Left column: Scattered light or thermal emission images of the debris disks surrounding beta Pictoris, 49 Ceti and HD 135344. The relative sizes of the images depict the angular sizes of these disks, located some 63, 200 and 260 light years distant, respectively. Right column: Infrared Space Observatory Short Wavelength Spectrometer scans of the molecular hydrogen from each. Prepared by G. Blake, Caltech.
If hydrogen lasts longer around new stars, it should also make it easier for planets to form regardless of how they form. "The discovery of larger amounts of gas in the disks of older systems suggests that Jovian planets can form on timescales of up to 10-20 million years," said Jack Lissauer, a planetary dynamicist at NASA's Ames Research Center, in an essay accompanying the Nature paper. "This means that the formation of giant planets is likely to be fairly common, at least around isolated Sun-like stars."

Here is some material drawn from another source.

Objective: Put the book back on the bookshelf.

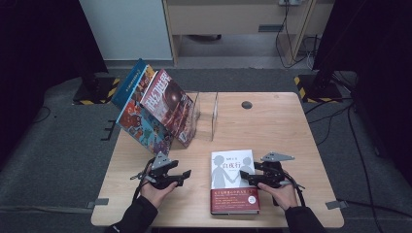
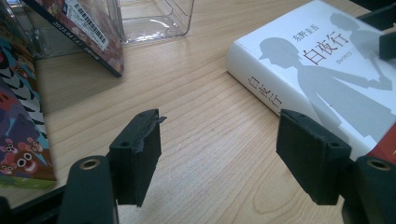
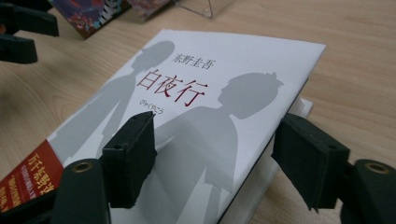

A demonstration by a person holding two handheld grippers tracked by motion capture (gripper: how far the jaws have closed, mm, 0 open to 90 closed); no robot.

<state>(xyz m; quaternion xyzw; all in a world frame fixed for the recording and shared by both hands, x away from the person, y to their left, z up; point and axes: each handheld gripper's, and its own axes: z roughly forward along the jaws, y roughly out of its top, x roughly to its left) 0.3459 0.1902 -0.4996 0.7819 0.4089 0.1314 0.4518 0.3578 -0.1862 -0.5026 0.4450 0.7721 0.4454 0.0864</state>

Lissauer believes that studies of protoplanetary disks and models for planetary formation may explain why many of the extrasolar planets discovered in the last five years have unusual orbits, with planets the size of Jupiter orbiting only a few million kilometers from their parent stars. "The manner in which gas is removed from a protoplanetary disk could have as much influence on the ultimate configuration of the planetary system as does the lifetime of the disk," he said. "A planet gravitationally tugs surrounding disk material, and this interaction can alter planetary orbits substantially."

Because molecular hydrogen cannot be detected from the ground at the long infrared wavelengths used by the now-defunct ISO, astronomers will have to wait until the launch of NASA's Space Infrared Telescope Facility (SIRTF) in July 2002 to conduct followup studies of protoplanetary disks. That telescope should provide much higher resolution data than ISO, enabling more detailed studies of planet formation.